Climate change could help bugs, hurt plants
Higher carbon dioxide levels associated with man-made emissions – generally thought to play into climate change and global warming – appear to make plants, soybeans anyway, more susceptible to insect damage by impairing their chemical defensive systems.
Plants exposed to high carbon dioxide levels in a University of Illinois study lost their ability to produce jasmonic acid, a hormone which starts, when insects attack, a chain of chemical reactions in plant leaves leading to the production of a compound called a protease inhibitor, say UI professors May Berenbaum and Evan DeLucia.
Soybeans use protease inhibitor to protect themselves against damaging pests, Japanese and Western corn root worm beetles in the UI study, published online today by the Proceedings of the National Academy of Sciences. Insects that ingest the protease inhibitor, a type of protein called an enzyme, are unable to digest the leaves properly, eat less and die sooner.

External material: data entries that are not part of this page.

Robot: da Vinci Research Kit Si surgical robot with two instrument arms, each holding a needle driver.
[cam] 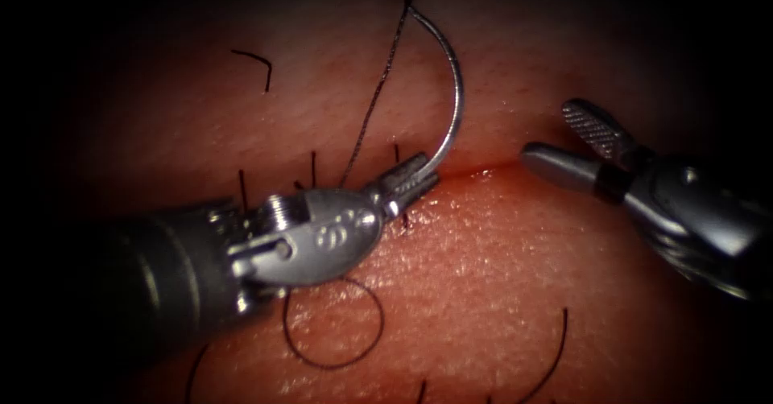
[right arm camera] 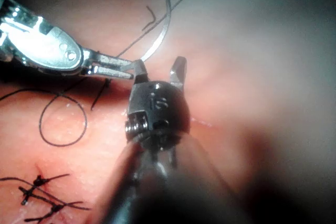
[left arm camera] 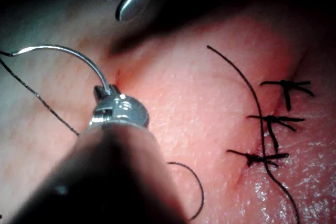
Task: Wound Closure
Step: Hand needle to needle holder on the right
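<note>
My left tool [cam: 420,179] comes in from the lower left, its jaws shut on the curved needle [cam: 457,90] near its pointed end, right at the cut [cam: 483,169] in the tissue [cam: 499,275]. From there the needle arcs up and free above the tissue; whether its tip is in the tissue is hidden by the jaws. Dark thread [cam: 374,102] runs from the needle's top end down towards the left tool. My right tool [cam: 546,133] hovers to the right over the cut, open and holding nothing. The left wrist view shows the needle [left arm camera: 68,51] at the left tool [left arm camera: 105,92].
Short thread ends of earlier stitches [cam: 314,166] stand along the closed stretch left of the needle. A loose thread loop [cam: 334,323] lies below the left tool, and a cut piece of thread [cam: 258,62] lies upper left. Three knotted stitches [left arm camera: 273,121] are in the left wrist view.
</note>
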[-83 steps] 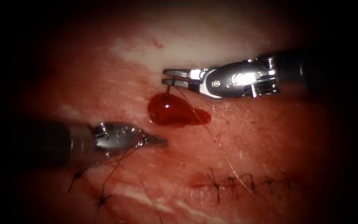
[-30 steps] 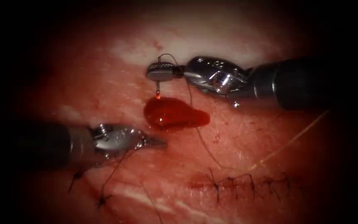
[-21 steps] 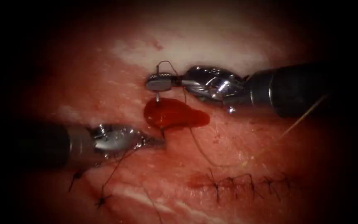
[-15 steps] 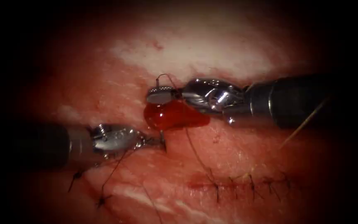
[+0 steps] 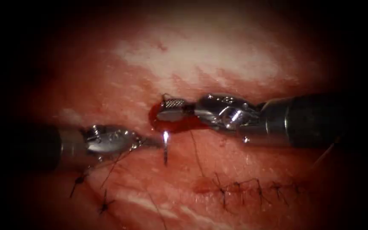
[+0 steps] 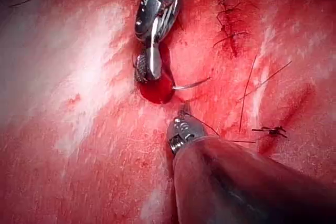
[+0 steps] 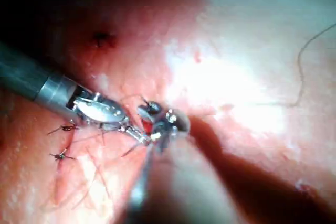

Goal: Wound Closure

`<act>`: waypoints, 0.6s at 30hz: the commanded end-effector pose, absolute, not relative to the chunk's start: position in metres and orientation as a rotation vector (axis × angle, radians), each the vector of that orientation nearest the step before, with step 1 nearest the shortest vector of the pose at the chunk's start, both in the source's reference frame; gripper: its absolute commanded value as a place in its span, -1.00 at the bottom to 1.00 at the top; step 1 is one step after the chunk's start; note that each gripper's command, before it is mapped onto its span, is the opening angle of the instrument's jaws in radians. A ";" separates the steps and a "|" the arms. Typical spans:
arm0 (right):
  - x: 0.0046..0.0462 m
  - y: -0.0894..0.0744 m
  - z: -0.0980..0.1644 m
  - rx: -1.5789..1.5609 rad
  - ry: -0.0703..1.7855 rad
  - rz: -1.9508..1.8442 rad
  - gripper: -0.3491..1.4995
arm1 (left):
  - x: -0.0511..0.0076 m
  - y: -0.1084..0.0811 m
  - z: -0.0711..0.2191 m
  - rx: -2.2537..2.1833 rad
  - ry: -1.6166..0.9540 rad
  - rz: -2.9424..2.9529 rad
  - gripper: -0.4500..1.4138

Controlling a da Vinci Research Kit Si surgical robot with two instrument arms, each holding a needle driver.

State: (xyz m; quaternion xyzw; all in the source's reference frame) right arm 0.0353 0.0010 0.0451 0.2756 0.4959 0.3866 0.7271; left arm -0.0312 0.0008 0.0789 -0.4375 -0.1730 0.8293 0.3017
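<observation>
Gripping needle [image 5: 165, 147]: left claw [image 5: 150, 142] | right claw [image 5: 167, 109] contents unclear

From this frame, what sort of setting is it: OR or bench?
Probably a bench suturing rig. The tissue is a pale slab with a stitched cut and pooled red fluid. The left tool holds the needle, free of the tissue; the right tool hangs over the fluid.

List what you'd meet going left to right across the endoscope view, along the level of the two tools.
Left arm's tool → needle, held at the left tool's tip, not in the tissue → red fluid → right arm's tool, its tip over the fluid, shaft running off to the right.
</observation>
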 end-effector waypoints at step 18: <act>0.0274 0.004 0.047 0.378 1.133 0.878 0.53 | -0.0329 0.000 0.076 -1.493 -0.082 2.556 -0.24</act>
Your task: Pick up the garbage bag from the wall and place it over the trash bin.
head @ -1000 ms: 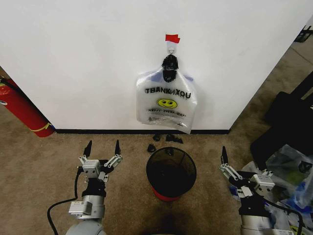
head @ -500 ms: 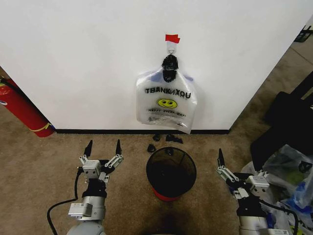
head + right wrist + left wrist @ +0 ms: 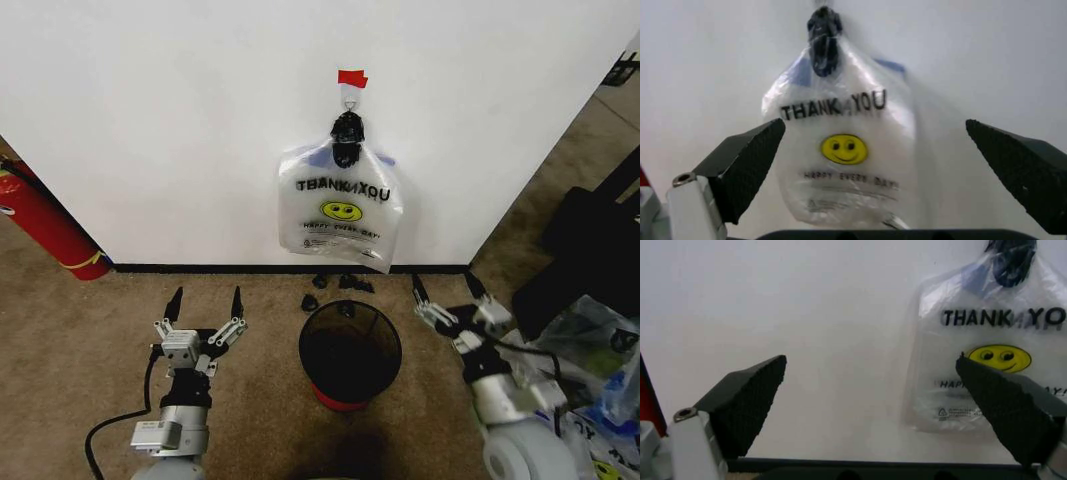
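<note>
Garbage bag (image 3: pixel 341 205) on white wall (image 3: pixel 180 120) hook | tan carpet (image 3: pixel 80 340), black baseboard (image 3: pixel 200 268) | both jaws spread

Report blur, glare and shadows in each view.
Head view: sharp, even light; the bag casts a faint shadow on the wall. Left wrist view: the near fingers are slightly soft, the bag sharp. Right wrist view: the bag is blurred. No glare.

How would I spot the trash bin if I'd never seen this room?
Look at the white wall with a bag hanging on it. Right below, on the carpet, stands the trash bin: round, black wire mesh, red base, unlike the long red fire extinguisher far left.
</note>
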Tool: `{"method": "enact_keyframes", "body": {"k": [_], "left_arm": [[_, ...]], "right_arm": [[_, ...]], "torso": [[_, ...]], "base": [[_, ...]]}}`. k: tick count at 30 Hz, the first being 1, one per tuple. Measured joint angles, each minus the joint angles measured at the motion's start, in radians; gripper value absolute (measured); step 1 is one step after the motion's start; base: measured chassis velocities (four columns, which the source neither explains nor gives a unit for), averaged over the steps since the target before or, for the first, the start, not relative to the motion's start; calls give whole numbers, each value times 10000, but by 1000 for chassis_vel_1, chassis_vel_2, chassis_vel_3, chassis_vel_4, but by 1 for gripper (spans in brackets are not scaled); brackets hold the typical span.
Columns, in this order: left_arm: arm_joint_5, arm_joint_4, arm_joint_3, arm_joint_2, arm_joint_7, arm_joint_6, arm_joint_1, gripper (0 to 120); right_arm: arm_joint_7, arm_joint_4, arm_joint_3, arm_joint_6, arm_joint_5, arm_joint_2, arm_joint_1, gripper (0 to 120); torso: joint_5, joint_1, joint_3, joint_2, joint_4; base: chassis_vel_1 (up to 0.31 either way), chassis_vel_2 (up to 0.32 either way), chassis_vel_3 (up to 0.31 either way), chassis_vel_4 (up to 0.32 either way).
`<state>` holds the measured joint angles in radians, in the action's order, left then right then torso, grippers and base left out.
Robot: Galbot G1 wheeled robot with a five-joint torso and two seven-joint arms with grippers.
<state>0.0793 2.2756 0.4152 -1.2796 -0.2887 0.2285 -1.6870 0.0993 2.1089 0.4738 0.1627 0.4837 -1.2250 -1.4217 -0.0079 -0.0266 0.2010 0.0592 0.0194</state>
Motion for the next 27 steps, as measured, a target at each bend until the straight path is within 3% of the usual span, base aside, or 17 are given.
{"method": "enact_keyframes", "body": {"k": [6, 14, 27], "left_arm": [[-189, 13, 89, -194, 0, -22, -221, 100], [-217, 12, 267, -321, 0, -31, -310, 100], [-215, -103, 290, -403, -14, -30, -286, 100]], "right_arm": [[163, -1320, -1156, -250, 819, 183, 2323, 100], [58, -2301, -2048, -560, 1458, 127, 4066, 100], [-285, -4383, -3108, -931, 2983, -679, 6887, 100]], "torso": [[0, 0, 0, 0, -1], [-2, -1, 0, 0, 0], [-2, -1, 0, -1, -1]], "base": [[0, 0, 0, 0], [0, 0, 0, 0], [0, 0, 0, 0]]}}
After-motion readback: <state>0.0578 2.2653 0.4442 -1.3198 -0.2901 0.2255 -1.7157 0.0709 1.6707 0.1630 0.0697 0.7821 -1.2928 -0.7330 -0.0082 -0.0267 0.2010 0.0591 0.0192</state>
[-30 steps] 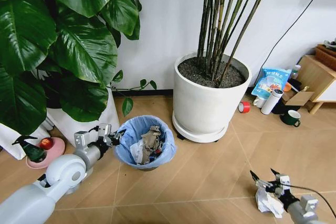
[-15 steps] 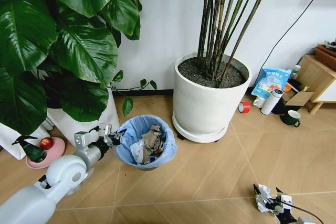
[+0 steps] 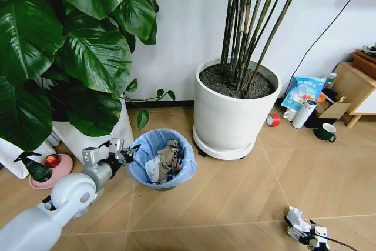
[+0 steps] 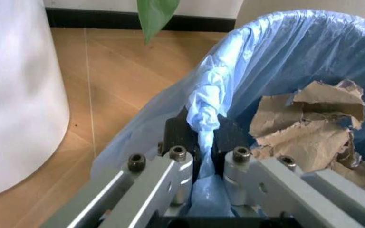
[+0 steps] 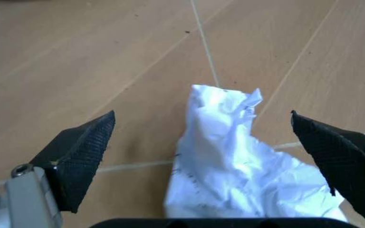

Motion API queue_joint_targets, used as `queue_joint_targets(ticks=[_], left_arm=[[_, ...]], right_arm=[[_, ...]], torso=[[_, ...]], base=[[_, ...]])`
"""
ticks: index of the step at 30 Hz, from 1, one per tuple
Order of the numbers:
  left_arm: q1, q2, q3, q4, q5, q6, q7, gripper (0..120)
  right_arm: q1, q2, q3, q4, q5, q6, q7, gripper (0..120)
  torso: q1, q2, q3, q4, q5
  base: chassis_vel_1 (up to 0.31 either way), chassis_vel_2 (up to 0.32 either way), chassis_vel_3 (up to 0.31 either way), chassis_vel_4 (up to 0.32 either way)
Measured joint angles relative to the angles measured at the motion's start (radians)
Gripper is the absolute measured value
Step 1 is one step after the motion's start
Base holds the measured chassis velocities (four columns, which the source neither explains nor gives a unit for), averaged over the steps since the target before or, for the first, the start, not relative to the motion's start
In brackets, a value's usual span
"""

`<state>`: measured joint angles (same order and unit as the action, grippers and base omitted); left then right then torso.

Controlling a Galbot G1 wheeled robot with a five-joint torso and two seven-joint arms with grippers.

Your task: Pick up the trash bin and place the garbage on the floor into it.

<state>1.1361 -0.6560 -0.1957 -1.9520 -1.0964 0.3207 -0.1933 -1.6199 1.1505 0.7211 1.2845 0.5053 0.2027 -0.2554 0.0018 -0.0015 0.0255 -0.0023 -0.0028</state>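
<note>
The trash bin [image 3: 163,167], black with a light-blue bag [image 4: 296,57] over its rim, stands on the wooden floor between the two plant pots. It holds torn brown cardboard [image 4: 309,128] and other scraps. My left gripper [image 3: 126,153] is shut on the bag-covered rim at the bin's left side, and the blue plastic is pinched between its fingers [image 4: 181,135]. Garbage, a crumpled white paper wad [image 3: 295,218], lies on the floor at the lower right. My right gripper [image 3: 304,234] is low over it, open, with the wad [image 5: 233,161] between its spread fingertips [image 5: 87,147].
A large white pot [image 3: 235,116] with bamboo stems stands right of the bin. A leafy plant's white pot [image 3: 88,136] stands to its left. A green spray bottle [image 3: 35,168] sits at far left. A red tape roll [image 3: 273,120], white bottle [image 3: 304,113] and green cup [image 3: 325,132] crowd the right wall.
My right gripper has dropped lower toward the bottom edge of the head view, down around the paper wad. The left gripper and bin have not moved.
</note>
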Motion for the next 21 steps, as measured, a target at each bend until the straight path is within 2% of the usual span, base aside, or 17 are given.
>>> queue_joint_targets(ticks=[3, 5, 7, 12, 14, 17, 19, 20, 21], left_arm=[[0.0, 0.002, 0.0, 0.0, -0.001, 0.0, -0.001, 1], [0.002, 0.003, -0.002, -0.001, -0.002, 0.0, -0.002, 1], [0.002, 0.004, -0.003, -0.001, -0.003, 0.0, -0.002, 1], [0.003, 0.006, -0.005, -0.001, -0.005, 0.0, -0.004, 1], [0.002, 0.006, -0.005, -0.002, -0.007, 0.0, -0.005, 1], [0.001, 0.009, -0.005, -0.002, -0.01, 0.0, -0.006, 1], [0.0, 0.009, -0.005, -0.002, -0.01, 0.0, -0.007, 1], [-0.001, 0.009, -0.005, -0.002, -0.011, 0.0, -0.007, 1], [-0.001, 0.009, -0.005, -0.002, -0.011, 0.0, -0.007, 1]], right_arm=[[0.034, -0.015, -0.007, -0.038, 0.003, -0.002, -0.004, 94], [0.049, -0.028, -0.02, -0.06, 0.006, -0.006, -0.006, 83], [0.054, -0.031, -0.025, -0.067, 0.006, -0.007, -0.006, 79], [0.081, -0.039, -0.052, -0.103, 0.006, -0.009, -0.01, 56], [0.085, -0.042, -0.055, -0.107, 0.007, -0.01, -0.01, 53], [0.092, -0.051, -0.06, -0.118, 0.011, -0.011, -0.01, 39], [0.094, -0.054, -0.061, -0.121, 0.013, -0.011, -0.011, 36], [0.096, -0.061, -0.062, -0.125, 0.018, -0.011, -0.014, 28], [0.096, -0.061, -0.062, -0.125, 0.018, -0.011, -0.014, 28]], torso=[[0.0, 0.0, 0.0, 0.0002, -0.0005], [0.0, 0.0, 0.0, 0.0002, -0.0003], [0.0, 0.0, 0.0, 0.0001, -0.0004], [0.0, 0.0, 0.0, 0.0001, -0.0002], [0.0, 0.0, 0.0, 0.0, -0.0002], [0.0, 0.0, 0.0, 0.0, -0.0002], [0.0, 0.0, 0.0, 0.0, -0.0004], [0.0, 0.0, 0.0, 0.0, -0.0003], [0.0, 0.0, 0.0, 0.0, -0.0003]], base=[[0.0, 0.0, 0.0, 0.0], [0.0, 0.0, 0.0, 0.0], [0.0, 0.0, 0.0, 0.0], [0.0, 0.0, 0.0, 0.0], [0.0, 0.0, 0.0, 0.0], [0.0, 0.0, 0.0, 0.0], [0.0, 0.0, 0.0, 0.0], [0.0, 0.0, 0.0, 0.0], [0.0, 0.0, 0.0, 0.0]])
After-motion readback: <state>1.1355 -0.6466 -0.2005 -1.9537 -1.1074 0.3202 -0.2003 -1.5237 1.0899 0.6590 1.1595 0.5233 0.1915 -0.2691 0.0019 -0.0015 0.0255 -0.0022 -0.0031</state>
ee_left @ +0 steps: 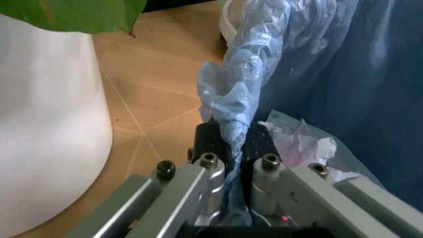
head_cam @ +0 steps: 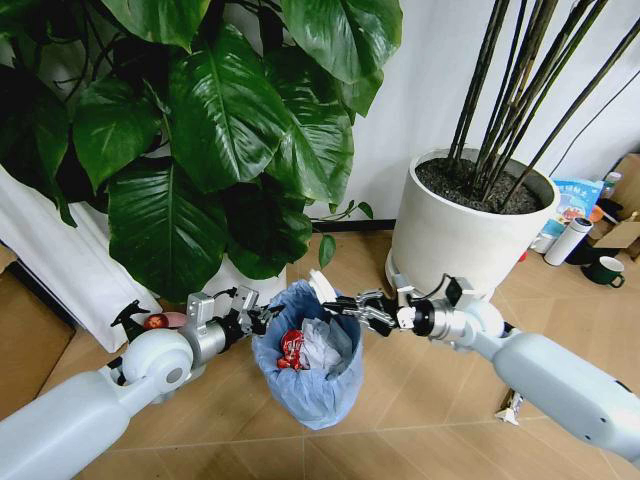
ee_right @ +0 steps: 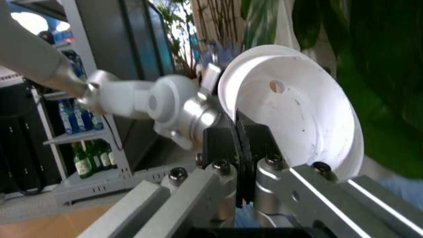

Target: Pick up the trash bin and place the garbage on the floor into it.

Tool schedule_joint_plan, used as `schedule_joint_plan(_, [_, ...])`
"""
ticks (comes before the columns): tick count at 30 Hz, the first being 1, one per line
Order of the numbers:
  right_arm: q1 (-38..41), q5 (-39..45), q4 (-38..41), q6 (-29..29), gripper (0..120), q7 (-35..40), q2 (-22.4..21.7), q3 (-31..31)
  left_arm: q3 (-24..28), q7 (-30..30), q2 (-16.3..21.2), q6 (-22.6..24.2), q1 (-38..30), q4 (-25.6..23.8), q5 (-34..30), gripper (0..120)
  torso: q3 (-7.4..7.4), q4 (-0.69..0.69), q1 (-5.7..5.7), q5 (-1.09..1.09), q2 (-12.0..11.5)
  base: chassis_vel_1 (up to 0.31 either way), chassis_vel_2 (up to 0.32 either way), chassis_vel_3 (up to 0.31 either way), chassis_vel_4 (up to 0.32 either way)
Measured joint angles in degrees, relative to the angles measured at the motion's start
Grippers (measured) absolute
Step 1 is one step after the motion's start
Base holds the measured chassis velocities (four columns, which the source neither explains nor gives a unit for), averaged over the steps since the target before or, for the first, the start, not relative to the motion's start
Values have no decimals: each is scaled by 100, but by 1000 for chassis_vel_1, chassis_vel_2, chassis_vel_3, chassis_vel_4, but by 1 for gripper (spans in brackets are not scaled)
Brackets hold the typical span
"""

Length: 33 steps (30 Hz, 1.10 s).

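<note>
The trash bin, lined with a light-blue bag, is in the middle of the head view over the floor. My left gripper is shut on its near-left rim; the left wrist view shows the pads pinching the bunched blue bag. My right gripper is shut on a small white disc just above the bin's far rim, seen up close as the disc in the clamped gripper. A red wrapper and crumpled white paper lie inside the bin. A slim wrapper lies on the floor under my right forearm.
A large white pot with dark stems stands right behind the bin. The leafy plant's white pot is at the left, with leaves overhanging. A white bottle, a green mug and a cardboard box sit at the far right.
</note>
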Motion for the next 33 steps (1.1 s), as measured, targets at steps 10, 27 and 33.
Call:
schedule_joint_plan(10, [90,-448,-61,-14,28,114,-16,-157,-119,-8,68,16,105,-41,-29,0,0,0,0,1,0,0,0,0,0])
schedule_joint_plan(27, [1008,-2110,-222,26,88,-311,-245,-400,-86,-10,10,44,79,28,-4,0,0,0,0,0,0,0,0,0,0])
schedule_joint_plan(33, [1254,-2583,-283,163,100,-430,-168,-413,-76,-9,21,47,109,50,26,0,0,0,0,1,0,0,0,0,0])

Absent the compound, adult insects feast, live longer and produce more offspring – and do more damage. Berenbaum, who heads the UI Entomology Department, DeLucia, head of the Plant Biology Department, and colleagues want to study whether the effect occurs in other plants, where defensive methods may differ.
Still, Berenbaum said the results raise a new concern in the complex web of impacts from climate change. One school of thought has plants benefitting from more carbon dioxide by accelerating photosynthesis and boosting plant growth.
"That's the multimillion-dollar question," Berenbaum said when asked if the enhanced photosynthesis might offset damage like that identified in the UI study, as well as increased damage from caterpillars and other insect larvae, aphids and other pests likely to thrive with warming.
"I think (their study) undermines the assumption that everything is going to be rosy," she said.